あれやこれやと喚いている連中とは格が違う。日本に用はない。用があるのは世界の方だ。

――俺様は世界最強だ。

 三九六は拳を握る。

 力がある。知恵もある。後は、世界最強へと登りつめて行くだけ。

 今は雌伏の時。まずはこの島国の頂点を手っ取り早く頂戴する。そのために、いけすかない兇國日輪守我旺などという右曲がりの狂人の配下になり、機会を伺う日々。

そのために、我旺にはせいぜい踊り狂ってもらう必要がある。混乱に乗じて天下取りを進める。その後は世界進出。

 三九六は破顔する。あまりの完璧ぶりに、自分自身に惚れてしまいそうだ。

 人の住まわぬ荒ら屋にて、三九六は一服する。煙管をくわえると、側に控えていた二四が素早く火を付けて、満足そうに微笑む。

いろいろと便利な女で、金に困れば遊郭に売り飛ばせばいいだけのことなので手元に置いている。

 煙管を吸い込めば煙草とは違う、幕府に厳しく取り締まられているはずの、何とも頭の芯まで届く濃厚な味が広がる。
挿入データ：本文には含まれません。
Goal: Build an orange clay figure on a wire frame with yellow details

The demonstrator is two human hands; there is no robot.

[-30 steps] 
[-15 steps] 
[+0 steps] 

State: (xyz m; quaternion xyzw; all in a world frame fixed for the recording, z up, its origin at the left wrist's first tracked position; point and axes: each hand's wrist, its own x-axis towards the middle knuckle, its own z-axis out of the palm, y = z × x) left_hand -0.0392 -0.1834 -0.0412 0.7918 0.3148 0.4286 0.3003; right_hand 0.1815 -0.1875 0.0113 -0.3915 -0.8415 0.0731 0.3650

手持ちはこれで最後だが、先程、一八に盗みに行かせた。どうにか巧く仕入れてくるのは間違いない。こいつも便利だ。

「御頭! 奴が出てきたでごわす!」

「急いでくだせえ!」

 巨漢の五七と、ひょろひょろの一八が飛び込んでくる。

 五七は力自慢で実直に仕事をこなす性格なので、こいつも何かと便利だ。数日前から遊郭に入り浸っている男の見張りを任せていた。

 一八がいかにも曰くあり気な布袋を手にしているところを見ると、例のブツは手に入れてきた後に五七と合流したようだ。

 三九六は最後に煙管を目一杯吸い込むと立ち上がる。

「三九六様、お召し物です!」

 二四があらかじめ準備していた、ボロ布を差し出してくる。

半ばひったくるようにして手に取り、頭から被って、完全に素性を隠す。

「三九六様、行ってらっしゃいませ! どうかお気を付けて!」

 何かと便利な部下三人に見送られて、三九六は荒ら屋を出る。

「行ってくるぜ……へへへ」

 手駒を増やす必要がある。今から、我旺にぶつけて踊ってもらう手駒を動かす。これは部下には任せられない。

手堅く日本制覇をこなすためにも、自ら動く必要がある。

 豪商からかっぱらった単筒を手元にしっかりと握り締め、遊郭から出てきた一触即発の狂人のもとへと歩み寄る。

「うへへへへへへへ……」

 いい感じに薬が頭に回ってきた。